Contented

Farida Zulkaidah Pane
Chapter #2

Reboot

Ruang istirahat ini hanyalah sebuah ruangan fungsional yang sederhana, Sinar matahari menyelinap masuk melalui jendela besar yang memberinya cukup penerangan tanpa bantuan lampu, menyebarkan sinar hangat yang menari di lantai berlapis ubin putih belak. Bias cahaya tersebut menciptakan pola yang bergerak perlahan, menambahkan semangat ke antero ruangan.

Di satu sisi ruangan, terdapat area minuman yang dilengkapi dengan mesin kopi, mesin teh, dan dispenser air yang selalu tersedia bagi karyawan. Ada juga lemari es kecil di mana karyawan dapat menyimpan makanan dan minuman mereka.

Di atas meja yang agak tinggi, terdapat rak yang menyimpan gelas, cangkir, dan perlengkapan makan lainnya, tersusun rapi dan mudah dijangkau. Di samping itu, beberapa fasilitas seperti microwave dan toaster tersedia untuk memanaskan atau membuat makanan ringan.

Ruang istirahat ini juga dihiasi dengan tanaman hijau di sudut-sudut ruangan, menambahkan sentuhan alami yang menyegarkan. Di dinding bercat warna krem lembut, tergantung beberapa bingkai foto yang menampilkan pemandangan lokal dan momen-momen istimewa dari kegiatan kantor.

Beberapa kursi santai diletakkan di dekat jendela, tempat karyawan bisa bersantai atau membaca buku dari rak buku kecil yang tersedia di sampingnya. Meski area santai ini menjadi tempat populer bagi karyawan yang ingin melepaskan penat dengan tenang, tetap saja area tengah ruangan menjadi pusat kegiatan.

Di sana, terdapat meja panjang dari kayu yang dilapisi melamin untuk kemudahan pembersihan dan ketahanan terhadap tumpahan. Meja ini dikelilingi kursi-kursi yang terbuat dari plastik keras dengan bantalan dudukan tipis yang nyaman. Furnitur yang dipilih untuk mudah diatur ulang dan dibersihkan, sesuai kebutuhan ruang yang sering berubah-ubah mengikuti kegiatan kantor.

Gemuruh suara para karyawan yang berbicara dan tertawa berasal dari situ.
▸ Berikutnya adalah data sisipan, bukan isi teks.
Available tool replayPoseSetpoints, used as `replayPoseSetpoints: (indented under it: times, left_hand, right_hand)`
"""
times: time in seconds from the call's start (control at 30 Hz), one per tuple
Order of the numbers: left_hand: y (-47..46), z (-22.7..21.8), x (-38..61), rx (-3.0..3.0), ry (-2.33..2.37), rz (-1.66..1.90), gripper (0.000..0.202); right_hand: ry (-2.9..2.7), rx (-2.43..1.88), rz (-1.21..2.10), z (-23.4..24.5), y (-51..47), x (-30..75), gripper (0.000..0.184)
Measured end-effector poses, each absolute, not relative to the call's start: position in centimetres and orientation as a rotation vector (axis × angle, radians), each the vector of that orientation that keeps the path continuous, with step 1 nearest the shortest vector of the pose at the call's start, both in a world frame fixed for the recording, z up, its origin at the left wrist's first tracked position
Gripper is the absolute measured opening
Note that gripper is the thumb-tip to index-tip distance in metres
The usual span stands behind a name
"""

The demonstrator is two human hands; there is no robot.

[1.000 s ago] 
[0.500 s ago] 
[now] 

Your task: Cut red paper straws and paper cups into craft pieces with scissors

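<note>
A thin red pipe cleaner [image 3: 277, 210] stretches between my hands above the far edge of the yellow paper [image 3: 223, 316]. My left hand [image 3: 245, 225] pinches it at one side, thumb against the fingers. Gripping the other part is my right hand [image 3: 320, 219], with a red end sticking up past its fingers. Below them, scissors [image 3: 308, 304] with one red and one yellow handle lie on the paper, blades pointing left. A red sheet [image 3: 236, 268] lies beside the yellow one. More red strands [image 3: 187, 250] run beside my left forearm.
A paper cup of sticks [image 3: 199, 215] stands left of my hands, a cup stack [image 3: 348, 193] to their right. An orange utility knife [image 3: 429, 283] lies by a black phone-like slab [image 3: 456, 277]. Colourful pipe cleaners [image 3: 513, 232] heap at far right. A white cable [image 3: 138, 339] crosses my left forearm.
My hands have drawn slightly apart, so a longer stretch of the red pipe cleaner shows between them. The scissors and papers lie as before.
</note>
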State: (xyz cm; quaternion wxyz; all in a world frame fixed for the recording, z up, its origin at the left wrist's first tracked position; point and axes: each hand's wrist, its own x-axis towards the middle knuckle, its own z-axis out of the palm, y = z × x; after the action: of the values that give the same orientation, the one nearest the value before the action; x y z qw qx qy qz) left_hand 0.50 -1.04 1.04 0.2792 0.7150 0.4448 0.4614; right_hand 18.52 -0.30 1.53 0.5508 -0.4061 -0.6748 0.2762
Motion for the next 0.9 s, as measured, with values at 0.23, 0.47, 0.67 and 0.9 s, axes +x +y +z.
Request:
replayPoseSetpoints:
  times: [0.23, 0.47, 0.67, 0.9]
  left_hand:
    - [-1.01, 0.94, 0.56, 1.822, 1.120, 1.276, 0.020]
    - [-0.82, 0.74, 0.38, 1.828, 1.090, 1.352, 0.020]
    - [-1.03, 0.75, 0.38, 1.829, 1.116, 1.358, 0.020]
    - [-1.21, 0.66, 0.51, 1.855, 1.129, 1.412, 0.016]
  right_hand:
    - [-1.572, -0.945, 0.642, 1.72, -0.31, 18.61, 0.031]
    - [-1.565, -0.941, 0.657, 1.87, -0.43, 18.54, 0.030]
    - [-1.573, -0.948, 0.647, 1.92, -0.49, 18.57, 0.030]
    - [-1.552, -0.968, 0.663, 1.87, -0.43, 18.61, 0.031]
Sahut-sahutan tegur sapa dan tawa ditingkahi gemericik air dan bunyi mesin kopi yang tetap setia menyediakan kafein, walaupun kondisinya sejak lama sudah perlu diganti.

Semuanya terasa hangat mengisi ruangan, tetapi tidak bagi Alex. Sudah seminggu ini dia memilih duduk agak terpisah, menyesap kopi dengan pandangan kosong. Melihat keadaannya, beberapa teman memutuskan mendekati dan mencoba menghibur.

Lano, anak Informatika yang selalu gigih mencari cara untuk membuat orang tertawa, duduk di samping Alex dengan senyum lebar, berharap setidaknya bisa membuat Alex tertular ikut tersenyum.

“He, Lex! Lo tahu kenapa kopi di sini selalu sedih? Karena, dia selalu di-‘seduh’!” cetus pria berdarah blasteran Indonesia-Italia dengan kulit cokelat keemas an itu penuh percaya diri.

Mau tak mau, Alex melengkungkan senyum tipis. “Yang ini garing banget sih, Lan,” komentarnya.

Sarah, yang duduk di sisi lain Alex sambil membawa sepiring kue kecil, ikut menyela. “Ayolah, Lex! Itu lucu, dong? Kamu kan, yang biasanya pertama ketawa sama kegaringannya Lano?” bujuk gadis ramping dengan tinggi 170 cm itu. “Kalau enggak, kamu makan kue buatan Bu Linda ini aja, deh. Jauh lebih gurih dari guyonannya Lano. Ayo, ambil satu!”

Alex mengambil satu kue sambil mengembangkan senyum yang terlihat lebih tulus.

“Tapi, serius, Lex, kita berdua paham ini sulit,” ujar Lano meyakinkan dengan kedua alis tebalnya yang hampir bertemu. “Kita cuma pengen lo tahu kalau kita ada di sini buat lo. Enggak peduli lo cuma butuh temen ngobrol, kek, atau pengen cuekin kita, kek, atau … masih perlu tambahan kegaringan dalam hidup lo, gue punya banyak di gudang! Siap tampil setiap saat!”